Co-creative learning asks instead:
• “What can we build together?”
• “How can we combine our strengths?”
• “What problems require multiple viewpoints?”
In a world where major problems—
food, energy, climate, demographics, technology—
are all interconnected, competition cannot solve them.
Only co-creation can.
This is precisely the learning model
that educators across the English-speaking world
have been searching for.
4. From Memorization to Relational Intelligence
In the past, memorization had value because information was scarce.
But now AI can recall any fact instantly.
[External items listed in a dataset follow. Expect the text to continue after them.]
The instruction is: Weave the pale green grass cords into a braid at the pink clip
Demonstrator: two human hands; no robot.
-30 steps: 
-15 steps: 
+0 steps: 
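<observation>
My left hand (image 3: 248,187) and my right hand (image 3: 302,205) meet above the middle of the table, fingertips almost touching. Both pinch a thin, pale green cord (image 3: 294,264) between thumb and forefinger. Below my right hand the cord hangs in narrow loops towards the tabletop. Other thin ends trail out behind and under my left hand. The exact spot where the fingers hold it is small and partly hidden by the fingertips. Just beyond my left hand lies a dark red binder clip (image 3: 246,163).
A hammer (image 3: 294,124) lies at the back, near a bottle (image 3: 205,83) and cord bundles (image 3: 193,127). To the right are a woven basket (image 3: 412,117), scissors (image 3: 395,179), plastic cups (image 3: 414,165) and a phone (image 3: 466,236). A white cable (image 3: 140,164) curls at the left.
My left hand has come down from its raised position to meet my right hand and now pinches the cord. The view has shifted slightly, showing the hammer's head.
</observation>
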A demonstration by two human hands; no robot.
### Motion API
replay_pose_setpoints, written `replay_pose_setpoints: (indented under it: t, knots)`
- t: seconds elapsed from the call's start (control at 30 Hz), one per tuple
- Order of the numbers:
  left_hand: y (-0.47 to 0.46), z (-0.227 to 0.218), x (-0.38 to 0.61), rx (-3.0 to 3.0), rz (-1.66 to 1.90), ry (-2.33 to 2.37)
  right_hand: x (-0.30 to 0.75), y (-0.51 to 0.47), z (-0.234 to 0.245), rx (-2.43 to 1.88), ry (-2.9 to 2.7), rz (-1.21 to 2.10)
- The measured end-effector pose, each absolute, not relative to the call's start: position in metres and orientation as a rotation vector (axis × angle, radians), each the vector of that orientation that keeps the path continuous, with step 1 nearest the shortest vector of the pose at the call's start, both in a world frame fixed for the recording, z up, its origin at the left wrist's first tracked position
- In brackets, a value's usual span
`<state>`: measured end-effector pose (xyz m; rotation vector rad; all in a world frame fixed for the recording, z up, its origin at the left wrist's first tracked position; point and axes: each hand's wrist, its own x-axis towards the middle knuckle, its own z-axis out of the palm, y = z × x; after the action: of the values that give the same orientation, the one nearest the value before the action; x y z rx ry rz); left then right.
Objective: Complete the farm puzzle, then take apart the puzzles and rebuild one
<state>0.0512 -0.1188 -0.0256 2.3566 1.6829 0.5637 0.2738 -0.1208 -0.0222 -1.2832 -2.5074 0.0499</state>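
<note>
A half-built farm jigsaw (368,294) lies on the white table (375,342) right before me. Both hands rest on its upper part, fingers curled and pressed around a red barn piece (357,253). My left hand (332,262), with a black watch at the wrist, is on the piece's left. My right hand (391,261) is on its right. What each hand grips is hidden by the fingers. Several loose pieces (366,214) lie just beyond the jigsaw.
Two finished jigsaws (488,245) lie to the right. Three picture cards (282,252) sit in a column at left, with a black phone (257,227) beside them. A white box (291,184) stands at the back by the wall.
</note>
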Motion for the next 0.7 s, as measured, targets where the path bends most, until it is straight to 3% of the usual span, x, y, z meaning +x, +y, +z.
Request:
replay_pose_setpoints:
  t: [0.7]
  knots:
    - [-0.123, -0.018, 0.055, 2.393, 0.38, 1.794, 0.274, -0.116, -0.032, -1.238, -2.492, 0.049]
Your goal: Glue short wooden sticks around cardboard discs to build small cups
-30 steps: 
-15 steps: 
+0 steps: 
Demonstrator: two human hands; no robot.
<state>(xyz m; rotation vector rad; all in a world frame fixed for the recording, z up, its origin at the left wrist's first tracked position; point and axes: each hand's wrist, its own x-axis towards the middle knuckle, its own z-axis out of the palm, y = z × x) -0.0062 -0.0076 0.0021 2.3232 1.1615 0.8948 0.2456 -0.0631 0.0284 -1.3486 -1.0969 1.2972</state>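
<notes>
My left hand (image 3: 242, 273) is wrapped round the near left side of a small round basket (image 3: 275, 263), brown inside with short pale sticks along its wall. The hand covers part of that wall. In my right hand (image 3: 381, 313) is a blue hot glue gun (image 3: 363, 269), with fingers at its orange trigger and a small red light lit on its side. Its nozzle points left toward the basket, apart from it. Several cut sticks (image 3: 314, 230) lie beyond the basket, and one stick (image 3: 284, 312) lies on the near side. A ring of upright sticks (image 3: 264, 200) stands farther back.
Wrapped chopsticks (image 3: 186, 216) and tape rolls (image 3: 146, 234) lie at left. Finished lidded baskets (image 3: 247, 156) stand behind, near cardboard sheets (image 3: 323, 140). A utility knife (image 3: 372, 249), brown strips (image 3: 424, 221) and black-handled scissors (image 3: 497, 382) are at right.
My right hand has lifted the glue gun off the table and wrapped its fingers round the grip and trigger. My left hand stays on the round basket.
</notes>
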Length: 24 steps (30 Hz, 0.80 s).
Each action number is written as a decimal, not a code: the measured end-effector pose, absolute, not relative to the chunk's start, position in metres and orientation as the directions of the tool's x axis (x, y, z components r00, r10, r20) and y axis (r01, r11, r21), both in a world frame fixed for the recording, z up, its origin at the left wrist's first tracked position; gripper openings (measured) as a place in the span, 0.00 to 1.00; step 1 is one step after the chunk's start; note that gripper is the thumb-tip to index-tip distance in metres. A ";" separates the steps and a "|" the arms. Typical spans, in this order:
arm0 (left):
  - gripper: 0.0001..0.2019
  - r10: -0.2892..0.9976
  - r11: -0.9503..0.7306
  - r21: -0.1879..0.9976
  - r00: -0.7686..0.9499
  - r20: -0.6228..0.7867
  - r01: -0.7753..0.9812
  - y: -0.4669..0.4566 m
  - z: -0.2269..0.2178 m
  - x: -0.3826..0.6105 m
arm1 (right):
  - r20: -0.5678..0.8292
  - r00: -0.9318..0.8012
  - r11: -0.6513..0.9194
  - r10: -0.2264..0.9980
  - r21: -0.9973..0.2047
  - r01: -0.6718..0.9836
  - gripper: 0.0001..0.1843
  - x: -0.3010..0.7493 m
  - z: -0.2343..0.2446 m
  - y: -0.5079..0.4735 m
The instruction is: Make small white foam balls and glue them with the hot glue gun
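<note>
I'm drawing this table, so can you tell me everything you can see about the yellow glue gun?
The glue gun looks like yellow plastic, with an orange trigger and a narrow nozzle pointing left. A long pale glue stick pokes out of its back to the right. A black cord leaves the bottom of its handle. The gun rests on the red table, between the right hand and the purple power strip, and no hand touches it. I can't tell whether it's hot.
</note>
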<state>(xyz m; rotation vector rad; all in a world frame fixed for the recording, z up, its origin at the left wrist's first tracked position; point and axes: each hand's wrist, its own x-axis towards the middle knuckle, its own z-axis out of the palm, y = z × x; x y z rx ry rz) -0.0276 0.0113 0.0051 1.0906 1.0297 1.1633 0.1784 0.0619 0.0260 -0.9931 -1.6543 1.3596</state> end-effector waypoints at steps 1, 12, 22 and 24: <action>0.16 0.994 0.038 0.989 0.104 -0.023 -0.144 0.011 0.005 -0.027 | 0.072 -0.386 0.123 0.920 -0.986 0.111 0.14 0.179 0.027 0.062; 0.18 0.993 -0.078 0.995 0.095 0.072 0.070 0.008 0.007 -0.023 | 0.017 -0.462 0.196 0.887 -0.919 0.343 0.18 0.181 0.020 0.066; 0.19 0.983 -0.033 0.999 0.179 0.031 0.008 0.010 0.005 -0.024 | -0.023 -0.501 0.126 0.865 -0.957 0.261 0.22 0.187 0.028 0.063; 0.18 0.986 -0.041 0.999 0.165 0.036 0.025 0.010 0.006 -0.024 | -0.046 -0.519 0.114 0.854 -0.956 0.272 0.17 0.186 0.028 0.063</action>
Thus, the core of human learning becomes:
Relational Intelligence —
the ability to understand how things connect.
This includes:
• sensing context and background
• reading feelings and intentions
• understanding social dynamics
• finding harmony where there is no single “right answer”
AI can provide knowledge,
but only humans can build relationships.
Relational Intelligence will become
the most important human skill in the AI era.
5. Why the Future of Society Is Decided in the Classroom
A classroom is not merely a place where children sit.
A classroom is where a civilization is shaped.
The values formed there
become the structure of society 30 years later.
• Teach competition → the nation chooses conflict
• Teach obedience → the nation loses creativity
• Teach self-reliance → the nation becomes resilient
• Teach relationality → society becomes peaceful
• Teach co-creation → civilization evolves
The future is not built in parliaments or markets.
It is built in classrooms.
Civilization is created by people,
and people are created by education.
This is why education becomes
the heart of the next civilization.
And importantly, the term education here does not refer only to schooling.
It includes adult learning and the continuous education of society itself—
because it is lifelong learning, not childhood alone,
that accelerates a civilizational shift.
Conclusion — A Civilization Changing Its Clothes
The world is not collapsing.
It is transforming.
What looks like chaos is simply the sound of old assumptions peeling away—
the assumptions of ownership, competition, expansion, and domination
that shaped the last five hundred years.
A new civilization cannot grow on those foundations.
It requires new qualities of being human:
self-reliant, relational, cooperative, and capable of co-creation.
And such humans are not born by accident.
They are grown — through education.
Not only in schools, but throughout society,
in the ways we speak, work, create, and live together.
This moment is not a crisis.
It is the beginning of something that comes only a few times in human history:
the Second Transformation of Civilization.
We are not watching the end of the world.
We are watching the world choose a new form—
just as a person chooses new clothes
when the old ones no longer fit.
Humanity is standing before the wardrobe of the future.
What we choose to wear next
will be decided by how we educate ourselves today.